> Task prompt: Give back the data below exactly as it was given.

==== Study material

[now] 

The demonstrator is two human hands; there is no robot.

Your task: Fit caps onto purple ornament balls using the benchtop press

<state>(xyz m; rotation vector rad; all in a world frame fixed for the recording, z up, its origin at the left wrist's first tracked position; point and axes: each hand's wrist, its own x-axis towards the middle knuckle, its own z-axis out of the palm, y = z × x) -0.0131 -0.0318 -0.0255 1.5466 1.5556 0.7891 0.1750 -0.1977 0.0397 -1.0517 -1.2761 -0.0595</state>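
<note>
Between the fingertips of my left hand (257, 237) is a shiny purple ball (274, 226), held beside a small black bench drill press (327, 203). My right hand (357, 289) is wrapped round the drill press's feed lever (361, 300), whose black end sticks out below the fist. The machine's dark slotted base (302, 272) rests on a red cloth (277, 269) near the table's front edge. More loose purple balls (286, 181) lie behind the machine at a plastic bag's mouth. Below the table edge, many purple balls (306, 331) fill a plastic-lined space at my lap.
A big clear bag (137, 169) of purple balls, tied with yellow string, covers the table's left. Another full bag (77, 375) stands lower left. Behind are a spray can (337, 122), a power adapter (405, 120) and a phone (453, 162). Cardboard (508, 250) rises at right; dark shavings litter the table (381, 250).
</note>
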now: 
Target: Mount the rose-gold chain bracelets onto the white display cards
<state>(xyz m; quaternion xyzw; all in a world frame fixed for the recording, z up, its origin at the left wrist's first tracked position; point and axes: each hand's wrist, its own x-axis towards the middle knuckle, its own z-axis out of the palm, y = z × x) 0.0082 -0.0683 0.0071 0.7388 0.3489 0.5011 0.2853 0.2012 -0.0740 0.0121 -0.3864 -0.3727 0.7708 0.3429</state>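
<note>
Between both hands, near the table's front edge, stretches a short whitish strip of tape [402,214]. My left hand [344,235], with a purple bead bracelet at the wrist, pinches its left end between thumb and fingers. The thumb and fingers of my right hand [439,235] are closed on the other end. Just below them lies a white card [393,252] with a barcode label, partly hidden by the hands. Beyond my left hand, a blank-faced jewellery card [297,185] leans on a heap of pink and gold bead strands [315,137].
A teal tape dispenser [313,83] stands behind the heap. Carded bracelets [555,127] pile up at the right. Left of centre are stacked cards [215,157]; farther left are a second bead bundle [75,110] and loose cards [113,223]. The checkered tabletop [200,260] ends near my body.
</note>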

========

> Task response:
[now] 

The demonstrator is two human hands; there is no robot.

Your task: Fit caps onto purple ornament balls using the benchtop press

<state>(xyz m; rotation vector rad; all in a world frame fixed for the recording, z up, its origin at the left wrist's first tracked position; point and axes: each hand's wrist, its own x-axis towards the middle knuckle, its own z-axis out of the palm, y = z × x) -0.0131 -0.0318 -0.0255 1.5466 1.5556 0.7891 0.1750 -0.1977 0.0397 -1.0517 -1.2761 -0.0595</state>
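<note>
Between the fingertips of my left hand (257, 237) is a shiny purple ball (274, 226), held beside a small black bench drill press (327, 203). My right hand (357, 289) is wrapped round the drill press's feed lever (361, 300), whose black end sticks out below the fist. The machine's dark slotted base (302, 272) rests on a red cloth (277, 269) near the table's front edge. More loose purple balls (286, 181) lie behind the machine at a plastic bag's mouth. Below the table edge, many purple balls (306, 331) fill a plastic-lined space at my lap.
A big clear bag (137, 169) of purple balls, tied with yellow string, covers the table's left. Another full bag (77, 375) stands lower left. Behind are a spray can (337, 122), a power adapter (405, 120) and a phone (453, 162). Cardboard (508, 250) rises at right; dark shavings litter the table (381, 250).
</note>
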now: 
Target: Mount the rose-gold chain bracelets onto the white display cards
<state>(xyz m; quaternion xyzw; all in a world frame fixed for the recording, z up, its origin at the left wrist's first tracked position; point and axes: each hand's wrist, its own x-axis towards the middle knuckle, its own z-axis out of the palm, y = z × x) 0.0082 -0.0683 0.0071 0.7388 0.3489 0.5011 0.2853 0.2012 -0.0740 0.0121 -0.3864 -0.3727 0.7708 0.3429</state>
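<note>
Between both hands, near the table's front edge, stretches a short whitish strip of tape [402,214]. My left hand [344,235], with a purple bead bracelet at the wrist, pinches its left end between thumb and fingers. The thumb and fingers of my right hand [439,235] are closed on the other end. Just below them lies a white card [393,252] with a barcode label, partly hidden by the hands. Beyond my left hand, a blank-faced jewellery card [297,185] leans on a heap of pink and gold bead strands [315,137].
A teal tape dispenser [313,83] stands behind the heap. Carded bracelets [555,127] pile up at the right. Left of centre are stacked cards [215,157]; farther left are a second bead bundle [75,110] and loose cards [113,223]. The checkered tabletop [200,260] ends near my body.
</note>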

No further output remains for this exercise.